COLLECTED MATERIAL
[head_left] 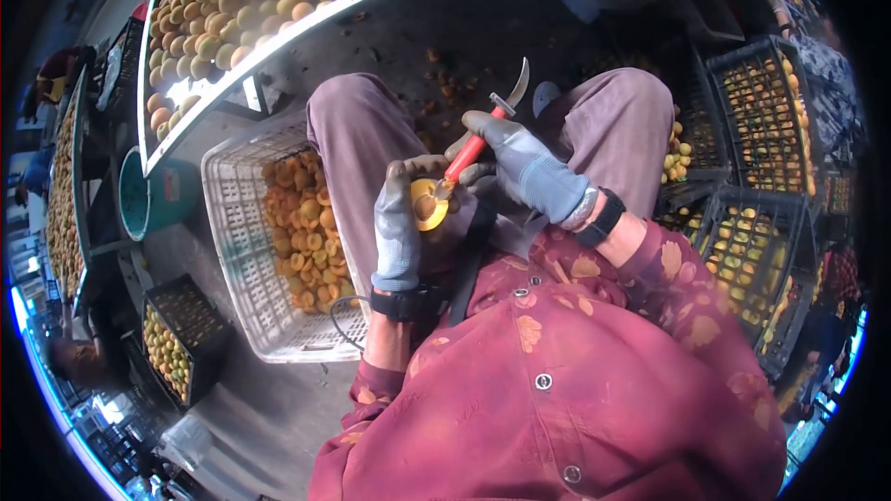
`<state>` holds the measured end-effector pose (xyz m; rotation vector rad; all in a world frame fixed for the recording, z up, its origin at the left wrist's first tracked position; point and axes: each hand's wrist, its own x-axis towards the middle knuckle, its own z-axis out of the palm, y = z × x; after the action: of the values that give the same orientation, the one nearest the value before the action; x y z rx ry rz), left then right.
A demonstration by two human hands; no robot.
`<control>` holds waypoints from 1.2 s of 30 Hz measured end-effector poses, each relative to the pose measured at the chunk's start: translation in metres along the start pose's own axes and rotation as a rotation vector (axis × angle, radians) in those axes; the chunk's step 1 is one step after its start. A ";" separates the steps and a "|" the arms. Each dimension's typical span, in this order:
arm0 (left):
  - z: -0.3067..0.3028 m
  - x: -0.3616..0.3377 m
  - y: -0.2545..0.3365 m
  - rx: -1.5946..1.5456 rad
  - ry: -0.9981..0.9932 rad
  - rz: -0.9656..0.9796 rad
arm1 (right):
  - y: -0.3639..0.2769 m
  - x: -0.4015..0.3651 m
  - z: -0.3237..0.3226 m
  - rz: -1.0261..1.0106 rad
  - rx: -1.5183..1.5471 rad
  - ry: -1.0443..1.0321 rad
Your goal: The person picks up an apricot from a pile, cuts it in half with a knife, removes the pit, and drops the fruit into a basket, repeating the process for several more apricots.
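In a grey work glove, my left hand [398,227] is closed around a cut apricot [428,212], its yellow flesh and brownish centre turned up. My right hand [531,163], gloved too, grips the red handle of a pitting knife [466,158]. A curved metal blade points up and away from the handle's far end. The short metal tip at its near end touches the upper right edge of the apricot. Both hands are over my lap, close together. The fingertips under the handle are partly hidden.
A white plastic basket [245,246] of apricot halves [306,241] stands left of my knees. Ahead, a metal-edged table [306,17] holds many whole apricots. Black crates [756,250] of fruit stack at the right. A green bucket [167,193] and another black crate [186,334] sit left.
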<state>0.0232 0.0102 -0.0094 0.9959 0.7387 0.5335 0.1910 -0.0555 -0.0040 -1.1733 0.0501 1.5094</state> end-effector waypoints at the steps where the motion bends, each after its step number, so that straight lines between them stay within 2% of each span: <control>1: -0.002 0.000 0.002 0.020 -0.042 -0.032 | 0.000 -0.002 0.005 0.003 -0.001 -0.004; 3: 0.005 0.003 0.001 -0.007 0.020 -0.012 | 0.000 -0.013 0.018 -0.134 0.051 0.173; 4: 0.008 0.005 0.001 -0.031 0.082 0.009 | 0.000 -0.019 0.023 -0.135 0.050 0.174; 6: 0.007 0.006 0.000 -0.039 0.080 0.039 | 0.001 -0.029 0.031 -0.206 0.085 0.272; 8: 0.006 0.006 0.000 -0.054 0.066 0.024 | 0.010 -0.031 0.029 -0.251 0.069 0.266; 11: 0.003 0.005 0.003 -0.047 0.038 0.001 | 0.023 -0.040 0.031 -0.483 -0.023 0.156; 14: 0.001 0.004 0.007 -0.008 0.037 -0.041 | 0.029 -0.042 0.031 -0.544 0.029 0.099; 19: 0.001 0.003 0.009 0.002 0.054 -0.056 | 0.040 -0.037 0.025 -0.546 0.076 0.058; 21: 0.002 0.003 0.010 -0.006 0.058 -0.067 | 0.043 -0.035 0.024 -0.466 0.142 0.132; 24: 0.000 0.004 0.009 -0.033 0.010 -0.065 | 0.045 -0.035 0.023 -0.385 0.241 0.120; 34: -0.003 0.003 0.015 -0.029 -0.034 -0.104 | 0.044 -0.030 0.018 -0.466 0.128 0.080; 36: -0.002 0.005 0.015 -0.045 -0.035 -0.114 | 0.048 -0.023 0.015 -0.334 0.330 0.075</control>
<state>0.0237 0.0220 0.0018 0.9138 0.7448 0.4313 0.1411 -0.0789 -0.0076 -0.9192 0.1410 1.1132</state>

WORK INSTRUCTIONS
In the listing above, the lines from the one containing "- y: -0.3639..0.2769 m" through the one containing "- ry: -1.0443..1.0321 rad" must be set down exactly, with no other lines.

RESPONSE TO THIS EXERCISE
  - y: -0.3639..0.2769 m
  - x: -0.4015..0.3651 m
  - z: -0.3237..0.3226 m
  - rz: -1.0261..1.0106 rad
  - rx: -1.5183..1.5471 rad
  - ry: -1.0443..1.0321 rad

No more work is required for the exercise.